Le risque de déflation augmente, selon le président BNS

Le risque de déflation augmente, a averti lundi à Genève le président de la Banque nationale suisse (BNS) Thomas Jordan. Une normalisation des politiques monétaires va prendre encore du temps, a-t-il affirmé.

Le président de la BNS a répété au Club suisse de la presse les prévisions de détérioration des perspectives économiques annoncées le 18 septembre à Zurich. L'institut prévoit une croissance de 1,5% en Suisse cette année, contre 2% en juin, avec une hausse des prix limitée à 0,1% cette année, 0,2% en 2015 et 0,5% en 2016.

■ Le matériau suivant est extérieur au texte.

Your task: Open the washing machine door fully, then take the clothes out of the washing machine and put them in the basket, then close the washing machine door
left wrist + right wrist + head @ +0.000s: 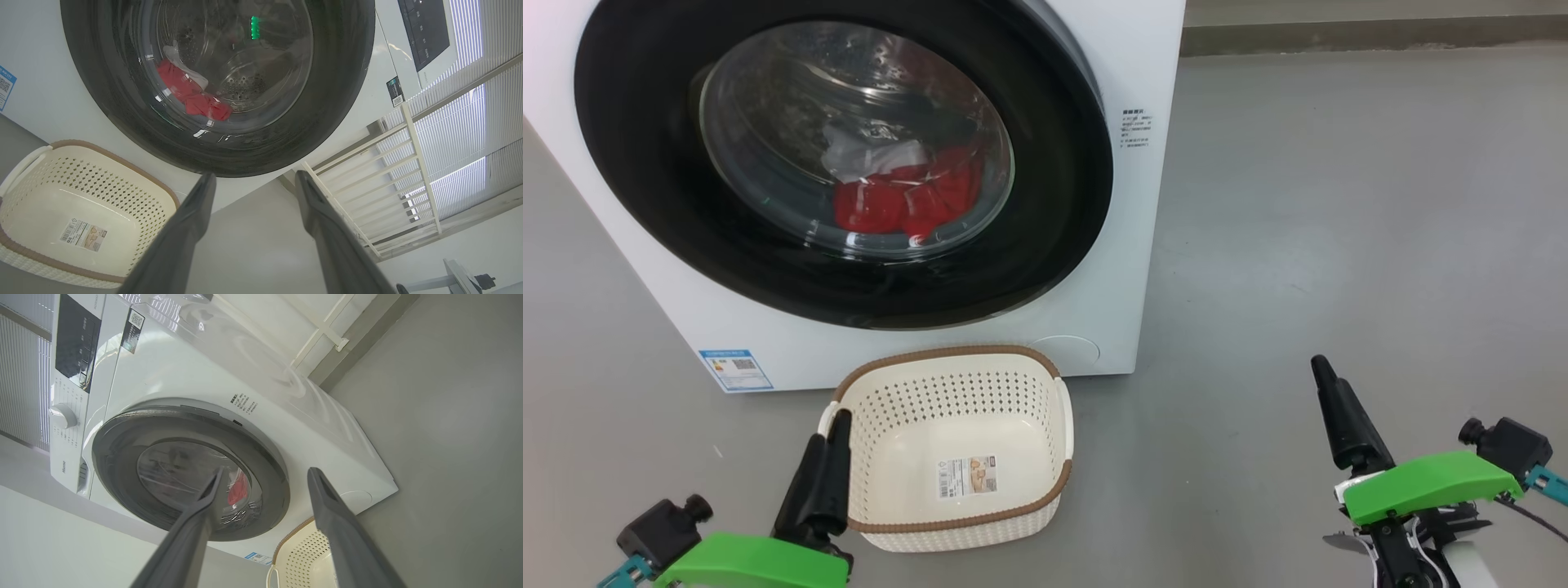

Thomas Jordan a insisté sur le fait qu'en raison d'une croissance mondiale plus faible qu'escomptée, les risques de déflation se sont accrus. "L'évolution de l'économie mondiale est moins bonne qu'anticipée, le renchérissement très faible. Le risque de déflation augmente", a-t-il expliqué.

Taux d'intérêt négatifs

"On veut éviter la déflation. Nous sommes prêts à garantir les conditions monétaires adéquates pour la stabilité des prix à moyen terme. On n'exclut aucune mesure", a-t-il dit en mentionnant que "l'instrument des taux négatifs est dans l'arsenal" de la BNS.

"Une normalisation des politiques monétaires va prendre encore un certain temps. C'est difficile à prévoir combien de temps, deux ans, trois ans, cinq ans, mais finalement le système économique retrouve un équilibre", a indiqué le président de la BNS.

Il s'est déclaré convaincu que les politiques monétaires adoptées par l'Europe, les Etats-Unis et le Japon permettront d'éviter "une situation de vraie déflation", tout en évoquant le spectre de l'économie japonaise, qui a connu une inflation proche de zéro ou même négative pendant des années.

Situation dans la zone euro

Pour la Suisse, il est important que la situation économique s'améliore dans la zone euro, a souligné Thomas Jordan. Il a fait remarquer que la conjoncture en Suisse se rapproche davantage de celle de l'Europe que de celle des Etats-Unis, où les perspectives de croissance sont meilleures.

Le franc suisse bouge ainsi plutôt avec l'euro qu'avec le dollar, a-t-il dit. Il n'a pas caché que les politiques monétaires "ne peuvent pas tout faire", et que les gouvernements européens doivent régler des problèmes structurels, comme le marché du travail, la politique budgétaire, le manque de compétitivité.

Interrogé sur la situation du marché de l'immobilier en Suisse, le président de la BNS a affirmé que le volant anticyclique et l'auto-réglementation ont eu un "impact positif". "La dynamique est moins forte qu'il y a 12 mois", a-t-il relevé. "Il y a des signes positifs, mais c'est trop tôt pour dire que nous sommes déjà dans une bonne situation, les déséquilibres sont toujours là", a-t-il précisé.